The first point to get clear is that this revolver is not chambered for the 357 Maximum. (I know, it says 357 Maximum on the side, never figured that out.) It is chambered for the 357 SuperMag. Not the same cartridge. The 357 Maximum is a knock off of the 357 SuperMag and as is the usual case when a factory goes commercial with a wildcat they fix what ain't broke. All the old horror stoires about the 357 Maximum were only half true, and insofar as they were true, the problems were due to the changes the factory made.
When Ruger and Remington went commercial with the concept Ruger was unwilling to make the frame window long enough to accomodate the 357 SuperMag and the shorter 357 Maximum was born. Then remington went for hyper velocity with a light bullet, something the SuperMag was never intended for.

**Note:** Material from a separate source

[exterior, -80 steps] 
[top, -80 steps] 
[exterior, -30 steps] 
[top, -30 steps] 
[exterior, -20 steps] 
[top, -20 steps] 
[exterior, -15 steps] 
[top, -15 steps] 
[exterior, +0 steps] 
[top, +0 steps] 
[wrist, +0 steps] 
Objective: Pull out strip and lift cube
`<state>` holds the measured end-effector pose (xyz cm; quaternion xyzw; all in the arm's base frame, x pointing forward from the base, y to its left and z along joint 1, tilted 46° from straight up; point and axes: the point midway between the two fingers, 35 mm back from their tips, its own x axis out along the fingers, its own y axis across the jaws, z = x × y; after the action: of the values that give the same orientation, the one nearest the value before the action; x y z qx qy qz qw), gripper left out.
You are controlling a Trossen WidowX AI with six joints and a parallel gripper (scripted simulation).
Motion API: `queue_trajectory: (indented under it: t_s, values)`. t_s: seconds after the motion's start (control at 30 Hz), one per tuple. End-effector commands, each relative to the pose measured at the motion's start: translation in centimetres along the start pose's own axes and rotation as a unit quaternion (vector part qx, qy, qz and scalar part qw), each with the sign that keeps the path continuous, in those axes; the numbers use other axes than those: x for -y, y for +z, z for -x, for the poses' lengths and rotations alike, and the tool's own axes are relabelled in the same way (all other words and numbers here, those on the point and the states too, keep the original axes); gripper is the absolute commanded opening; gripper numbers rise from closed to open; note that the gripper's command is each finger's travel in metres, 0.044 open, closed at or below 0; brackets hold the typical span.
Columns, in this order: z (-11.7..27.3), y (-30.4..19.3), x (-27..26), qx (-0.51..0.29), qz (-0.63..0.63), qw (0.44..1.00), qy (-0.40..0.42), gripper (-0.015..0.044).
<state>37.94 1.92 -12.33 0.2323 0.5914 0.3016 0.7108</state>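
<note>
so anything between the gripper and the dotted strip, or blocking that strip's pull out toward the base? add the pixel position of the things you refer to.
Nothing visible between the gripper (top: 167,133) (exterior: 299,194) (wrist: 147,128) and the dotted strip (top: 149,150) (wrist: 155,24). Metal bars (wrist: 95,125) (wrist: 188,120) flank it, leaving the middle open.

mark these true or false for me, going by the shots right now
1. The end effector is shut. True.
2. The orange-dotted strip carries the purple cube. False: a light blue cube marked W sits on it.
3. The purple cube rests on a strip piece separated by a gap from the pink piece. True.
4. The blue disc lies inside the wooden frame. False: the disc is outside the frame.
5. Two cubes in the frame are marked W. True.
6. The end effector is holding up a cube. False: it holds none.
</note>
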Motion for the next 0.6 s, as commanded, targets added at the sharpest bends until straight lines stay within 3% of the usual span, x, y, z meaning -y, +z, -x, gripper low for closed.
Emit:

Then they chose the wrong powder. The rest is history.
The 357 maximum case length is 1.605 inch, the SuperMag case length is 1.610 inch. Not a very big difference. When I have bought 357 Maximum brass I found it to be 1.610 out of the carton. The important difference is in the OAL. The SuperMag has a longer max OAL which allows seating the bullet farther out and allows more powder room.
I went shooting with a guy who had a Ruger 357 maximum and my loads would not chamber in his revolver as the bullets stuck out the front of the cylinder.
First check your cylinder face run out. Hold the cylinder all the way back to the end of its endplay and measure the cylinder gap for each chamber. If the variation is 0.001 or less you are in good shape, set the cylinder gap to 0.003 inch on the chamber with the smallest gap.
While you are playing with the barrels put a small amount of grease on the threads on both ends. Less is more. White wheel grease is good.
357 maximum loads will work well, it's like shooting a 38 Special in a 357 Magnum except the 357 Maximum is closer to the 357 SuperMag.
Avoid very light bullets with full house loads of very slow (for a revolver) ball powder. Use bullets of 148 grains and up. (This is a point that doesn't matter in a single shot with no cylinder gap.)
You will learn to like this revolver and wonder why some fool sold it for $400. (Assuming he didn't break it, something that's hard to do with a DW.)
I'd be glad to give $400 for it if it's in nice shape. I have noticed that DW resale prices are starting to go up. Partly because everything is going up and partly because there is a little more interest in them.